* _TASK ITEM_
Where a line in the entries below contains the word "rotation", it counts; give the total by itself.

* _MATERIAL FOR THE TASK_
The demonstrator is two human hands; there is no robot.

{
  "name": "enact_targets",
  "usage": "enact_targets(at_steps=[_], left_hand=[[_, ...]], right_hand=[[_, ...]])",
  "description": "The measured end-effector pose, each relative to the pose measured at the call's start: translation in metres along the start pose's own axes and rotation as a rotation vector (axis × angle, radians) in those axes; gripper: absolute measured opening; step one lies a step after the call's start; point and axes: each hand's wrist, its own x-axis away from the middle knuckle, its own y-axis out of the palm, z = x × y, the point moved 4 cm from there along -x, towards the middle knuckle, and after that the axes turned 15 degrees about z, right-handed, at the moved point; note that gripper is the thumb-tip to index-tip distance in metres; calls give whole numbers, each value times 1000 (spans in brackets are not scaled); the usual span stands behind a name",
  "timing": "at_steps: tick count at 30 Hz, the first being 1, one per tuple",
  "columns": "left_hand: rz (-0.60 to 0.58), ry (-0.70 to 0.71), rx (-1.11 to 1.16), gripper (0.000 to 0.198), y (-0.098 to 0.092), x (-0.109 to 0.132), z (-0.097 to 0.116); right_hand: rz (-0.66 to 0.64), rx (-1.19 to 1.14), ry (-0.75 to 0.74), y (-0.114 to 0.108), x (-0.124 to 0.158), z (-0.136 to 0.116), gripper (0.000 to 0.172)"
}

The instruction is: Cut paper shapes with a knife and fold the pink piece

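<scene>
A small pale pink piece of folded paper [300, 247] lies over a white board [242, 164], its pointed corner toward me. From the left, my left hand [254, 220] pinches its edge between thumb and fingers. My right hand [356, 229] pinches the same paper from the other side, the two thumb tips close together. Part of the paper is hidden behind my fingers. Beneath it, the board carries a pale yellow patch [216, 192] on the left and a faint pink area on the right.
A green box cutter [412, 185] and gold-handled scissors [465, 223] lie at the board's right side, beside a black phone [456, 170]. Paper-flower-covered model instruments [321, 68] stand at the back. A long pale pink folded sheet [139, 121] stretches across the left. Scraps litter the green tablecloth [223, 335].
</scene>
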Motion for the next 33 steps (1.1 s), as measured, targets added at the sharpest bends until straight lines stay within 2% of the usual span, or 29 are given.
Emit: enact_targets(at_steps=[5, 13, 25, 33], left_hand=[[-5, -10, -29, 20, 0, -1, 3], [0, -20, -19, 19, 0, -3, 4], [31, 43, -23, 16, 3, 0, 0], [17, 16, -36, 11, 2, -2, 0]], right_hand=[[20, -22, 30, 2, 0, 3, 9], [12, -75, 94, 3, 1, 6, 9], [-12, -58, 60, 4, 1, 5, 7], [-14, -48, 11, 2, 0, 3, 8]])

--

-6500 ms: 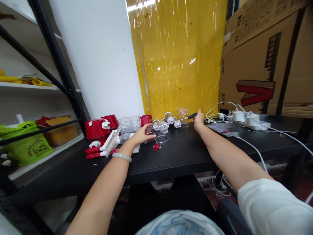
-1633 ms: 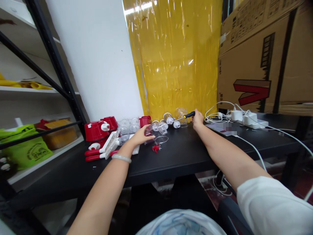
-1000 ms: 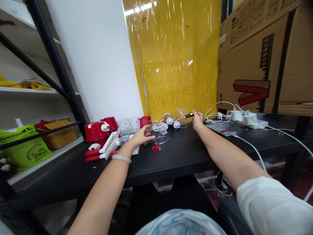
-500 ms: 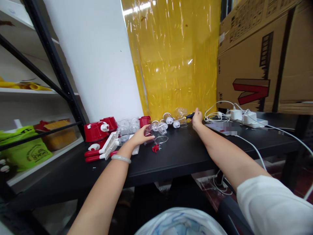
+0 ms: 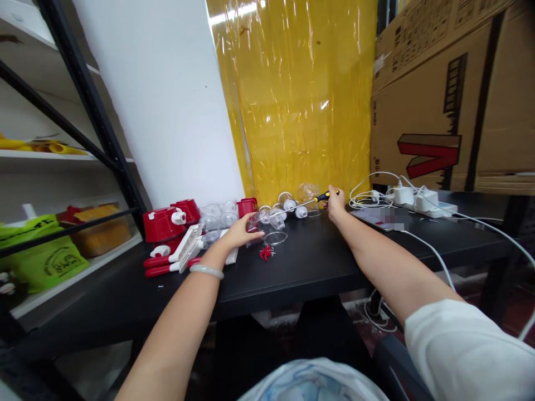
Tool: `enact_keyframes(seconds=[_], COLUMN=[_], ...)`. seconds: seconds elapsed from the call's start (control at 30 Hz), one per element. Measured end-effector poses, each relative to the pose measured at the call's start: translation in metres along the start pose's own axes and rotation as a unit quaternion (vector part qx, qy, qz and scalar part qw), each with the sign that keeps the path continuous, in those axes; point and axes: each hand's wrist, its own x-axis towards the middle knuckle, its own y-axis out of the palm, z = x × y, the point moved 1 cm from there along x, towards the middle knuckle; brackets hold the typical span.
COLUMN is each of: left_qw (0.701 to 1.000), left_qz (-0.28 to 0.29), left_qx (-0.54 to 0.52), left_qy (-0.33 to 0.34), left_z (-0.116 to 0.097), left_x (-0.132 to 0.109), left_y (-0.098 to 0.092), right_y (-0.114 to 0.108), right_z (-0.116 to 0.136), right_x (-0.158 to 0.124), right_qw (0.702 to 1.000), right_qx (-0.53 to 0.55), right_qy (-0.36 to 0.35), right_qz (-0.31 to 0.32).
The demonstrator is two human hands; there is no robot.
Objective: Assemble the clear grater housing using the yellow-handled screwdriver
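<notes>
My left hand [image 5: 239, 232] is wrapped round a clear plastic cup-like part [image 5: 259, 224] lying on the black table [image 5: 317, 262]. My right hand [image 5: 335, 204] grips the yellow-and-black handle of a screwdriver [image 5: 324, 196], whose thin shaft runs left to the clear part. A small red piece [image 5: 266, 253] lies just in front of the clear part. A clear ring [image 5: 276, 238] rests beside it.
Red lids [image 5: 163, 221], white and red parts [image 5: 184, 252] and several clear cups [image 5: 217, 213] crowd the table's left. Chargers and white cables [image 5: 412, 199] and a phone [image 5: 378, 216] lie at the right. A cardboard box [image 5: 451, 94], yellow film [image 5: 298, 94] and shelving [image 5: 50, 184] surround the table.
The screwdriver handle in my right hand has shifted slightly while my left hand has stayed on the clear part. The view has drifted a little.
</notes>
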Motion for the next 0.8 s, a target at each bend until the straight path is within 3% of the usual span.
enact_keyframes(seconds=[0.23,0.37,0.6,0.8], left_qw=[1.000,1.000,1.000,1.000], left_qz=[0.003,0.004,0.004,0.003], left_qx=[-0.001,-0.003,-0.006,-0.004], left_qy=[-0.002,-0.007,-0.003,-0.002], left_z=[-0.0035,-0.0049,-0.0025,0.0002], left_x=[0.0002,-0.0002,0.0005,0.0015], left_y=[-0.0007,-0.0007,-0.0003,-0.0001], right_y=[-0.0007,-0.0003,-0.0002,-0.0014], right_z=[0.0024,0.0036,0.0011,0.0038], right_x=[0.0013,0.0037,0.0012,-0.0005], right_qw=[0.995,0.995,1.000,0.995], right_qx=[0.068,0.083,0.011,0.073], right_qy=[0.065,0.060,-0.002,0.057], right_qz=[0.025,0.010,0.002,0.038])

* _SOLUTION TO THE EXERCISE_
2